Flamegraph for the `reuse_lock` benchmark

Write, Read and Execute

At this point, establishing the absolute fastest implementation that could possibly be had would be nice. If only to learn just how much overhead is still waiting to be eliminated. A mapping that is readable, writeable and executable all at once would likely fit the bill. No mprotect calls between write_module and execute_module, the mapping is still reused and there are no apparent cracks for the party-ruining kernel to squeeze through:

let map_size = ceil_to_page(module_size);
let result = io::mmap_anonymous(
    ptr::null_mut(),
    map_size,
    ProtFlags::READ | ProtFlags::WRITE | ProtFlags::EXEC,
    MapFlags::PRIVATE,
);
benchmark.iter(|| {
    write_module(map, module_size);
    execute_module(map, module_size);
});
io::munmap(map, map_size);

At 100 nanoseconds, more than 15 times faster than reuse_lock, this benchmark spends majority of its time doing the Actually Useful Work. This is so fast, the overheads from criterion become quite prominent in the flamegraph, with the actual benchmark representing just 80% of the samples.

Time for trade-offs! Read-write-execute maps have a fatal flaw that makes then unusable as is. Maintaining an invariant that all pages in the process are either writable or executable and never both is an important and very potent defense-in-depth strategy. This mitigation single-handedly can prevent attacker’s memory write gadgets from very quickly escalating into a trivial arbitrary code execution exploits. With all pages either writable or executable, an attacker may be able to write all the arbitrary code they want, but large majority of those writes will never get executed no matter what. This mitigation is so useful and prevalent that some major computer hardware vendors figured it’d be the prime time to enforce W^X at the hardware level. Even if RWX pages weren’t a scary enough concept by themselves, sacrificing support for hardware with a significant market share definitely makes this an uninteresting option.

HugeTLB

The review of the kernel code did reveal another interesting tidbit. Handling of the huge pages (MAP_HUGETLB) branch out into an entirely different module. The code along this other path seemed different enough to suggest it might be worth trying out. Having fewer pages to slog through cannot hurt either way, so I felt compelled to find out what would it take for me to get some of these sweet and fancy pages. Quite a lot, it turns out.

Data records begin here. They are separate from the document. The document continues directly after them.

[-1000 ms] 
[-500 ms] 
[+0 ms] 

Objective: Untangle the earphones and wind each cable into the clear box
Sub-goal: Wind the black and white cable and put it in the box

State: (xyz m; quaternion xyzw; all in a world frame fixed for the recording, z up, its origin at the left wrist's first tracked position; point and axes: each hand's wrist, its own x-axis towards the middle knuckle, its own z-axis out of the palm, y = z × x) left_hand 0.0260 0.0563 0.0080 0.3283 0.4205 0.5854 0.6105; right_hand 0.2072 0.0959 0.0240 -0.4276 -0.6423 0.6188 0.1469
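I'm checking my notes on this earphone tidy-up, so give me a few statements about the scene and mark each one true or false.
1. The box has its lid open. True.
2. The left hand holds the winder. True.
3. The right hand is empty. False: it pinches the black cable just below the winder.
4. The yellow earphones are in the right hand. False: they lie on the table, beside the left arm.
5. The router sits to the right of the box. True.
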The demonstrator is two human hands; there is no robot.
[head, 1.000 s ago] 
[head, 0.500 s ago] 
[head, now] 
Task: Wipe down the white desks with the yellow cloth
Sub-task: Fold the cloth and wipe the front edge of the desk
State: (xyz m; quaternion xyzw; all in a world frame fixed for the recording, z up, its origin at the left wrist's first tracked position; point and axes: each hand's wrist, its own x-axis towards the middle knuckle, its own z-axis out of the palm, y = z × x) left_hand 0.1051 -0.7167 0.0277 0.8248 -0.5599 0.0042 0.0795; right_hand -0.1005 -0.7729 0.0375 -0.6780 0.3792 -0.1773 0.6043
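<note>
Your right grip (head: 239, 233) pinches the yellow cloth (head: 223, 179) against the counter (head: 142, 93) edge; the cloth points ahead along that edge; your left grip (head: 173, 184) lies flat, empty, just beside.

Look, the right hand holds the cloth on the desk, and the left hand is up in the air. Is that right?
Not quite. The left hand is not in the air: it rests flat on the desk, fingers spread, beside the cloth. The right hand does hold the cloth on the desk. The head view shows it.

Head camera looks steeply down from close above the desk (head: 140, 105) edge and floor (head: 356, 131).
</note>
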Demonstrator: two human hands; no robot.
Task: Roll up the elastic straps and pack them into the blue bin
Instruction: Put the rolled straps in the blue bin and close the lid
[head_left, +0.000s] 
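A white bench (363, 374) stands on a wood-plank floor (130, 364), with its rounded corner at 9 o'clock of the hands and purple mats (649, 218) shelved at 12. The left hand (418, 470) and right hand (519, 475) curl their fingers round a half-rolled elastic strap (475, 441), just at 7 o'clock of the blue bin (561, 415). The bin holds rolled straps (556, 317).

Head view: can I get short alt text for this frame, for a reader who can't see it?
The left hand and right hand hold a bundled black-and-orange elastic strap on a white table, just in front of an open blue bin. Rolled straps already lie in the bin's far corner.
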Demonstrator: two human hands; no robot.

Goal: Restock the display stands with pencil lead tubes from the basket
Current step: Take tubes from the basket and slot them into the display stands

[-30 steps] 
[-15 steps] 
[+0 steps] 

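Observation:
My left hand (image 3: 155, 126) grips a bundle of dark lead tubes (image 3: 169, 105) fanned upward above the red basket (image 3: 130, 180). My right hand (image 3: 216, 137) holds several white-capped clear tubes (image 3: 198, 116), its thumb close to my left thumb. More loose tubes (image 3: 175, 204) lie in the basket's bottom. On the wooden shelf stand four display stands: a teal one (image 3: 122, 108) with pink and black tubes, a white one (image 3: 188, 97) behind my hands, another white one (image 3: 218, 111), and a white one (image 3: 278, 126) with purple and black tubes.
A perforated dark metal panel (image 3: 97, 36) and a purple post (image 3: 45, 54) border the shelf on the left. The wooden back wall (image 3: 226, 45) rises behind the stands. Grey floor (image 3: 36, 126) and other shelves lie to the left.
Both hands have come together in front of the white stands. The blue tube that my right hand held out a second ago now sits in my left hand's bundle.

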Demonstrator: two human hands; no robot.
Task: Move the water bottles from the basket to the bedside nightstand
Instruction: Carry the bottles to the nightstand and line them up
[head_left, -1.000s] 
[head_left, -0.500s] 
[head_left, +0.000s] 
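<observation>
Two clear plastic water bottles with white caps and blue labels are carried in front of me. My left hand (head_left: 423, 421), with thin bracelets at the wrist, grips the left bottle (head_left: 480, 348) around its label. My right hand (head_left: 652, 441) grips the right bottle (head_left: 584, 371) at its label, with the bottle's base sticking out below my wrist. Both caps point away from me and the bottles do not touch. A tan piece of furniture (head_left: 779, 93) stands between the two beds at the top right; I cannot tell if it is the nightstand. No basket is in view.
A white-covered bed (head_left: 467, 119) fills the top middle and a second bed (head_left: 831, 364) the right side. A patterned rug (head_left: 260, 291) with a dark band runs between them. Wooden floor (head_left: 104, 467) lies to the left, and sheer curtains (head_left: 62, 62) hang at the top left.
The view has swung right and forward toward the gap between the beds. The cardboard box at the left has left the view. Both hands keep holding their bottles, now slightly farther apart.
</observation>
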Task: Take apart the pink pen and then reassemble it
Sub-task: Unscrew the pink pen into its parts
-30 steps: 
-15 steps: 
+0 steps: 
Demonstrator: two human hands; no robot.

In order to use huge pages in an userspace process, the huge page pool must be set up and filled up with some of these pages first. While there is a mechanism to do so at any time – by writing the desired number of huge pages to the vm.nr_hugepages sysctl, this is not guaranteed to succeed at all. If the machine was running for long enough to significantly fragment the memory, this allocation can and will fail, leaving vm.nr_hugepages at 0. If the stars align right, it might even succeed in part with vm.nr_hugepages becoming anything between 0 and the requested number. The only way to set up the pool reliably turned out to involve adjusting kernel’s boot parameters and rebooting.

It is important to note that this pool is also a global resource shared across all processes on the system. Heavy reliance on huge pages can expose an application to weird, non-deterministic and difficult to reproduce performance problems that only show up in scenarios where this resource is exhausted⁵. Well… trying it out won’t hurt:

let map_size = ceil_to_page(module_size, 2 * 1024 * 1024);
let map = io::mmap_anonymous(
    ptr::null_mut(),
    map_size,
    ProtFlags::empty(),
    MapFlags::PRIVATE | MapFlags::HUGETLB | MapFlags::HUGE_2MB,
)?;
benchmark.iter(|| {
    io::mprotect(
        map,
        map_size,
        MprotectFlags::READ | MprotectFlags::WRITE
    )?;
    write_module(map, module_size);
    io::mprotect(
        map,
        map_size,
        MprotectFlags::READ | MprotectFlags::EXEC
    )?;
    execute_module(map, module_size);
    Ok(())
});
io::munmap(map, map_size);

Running this benchmark yields a significant improvement over the reuse_lock benchmark with the iteration time decreasing to 1.2µs/it. Unfortunately, this benchmark also marks the second coming of the write_module page faults. Any attempts to combine the MapFlags::LOCKED and MapFlags::HUGETLB flags would result in a deluge of undocumented EWOULDBLOCK errors for reasons I still don’t understand. The complex setup to use HugeTLB make this approach inapplicable for most use-cases where a JIT engine is employed – including my own – so digging any further didn’t seem worthwhile. I’ll spare you from yet another flamegraph for this one.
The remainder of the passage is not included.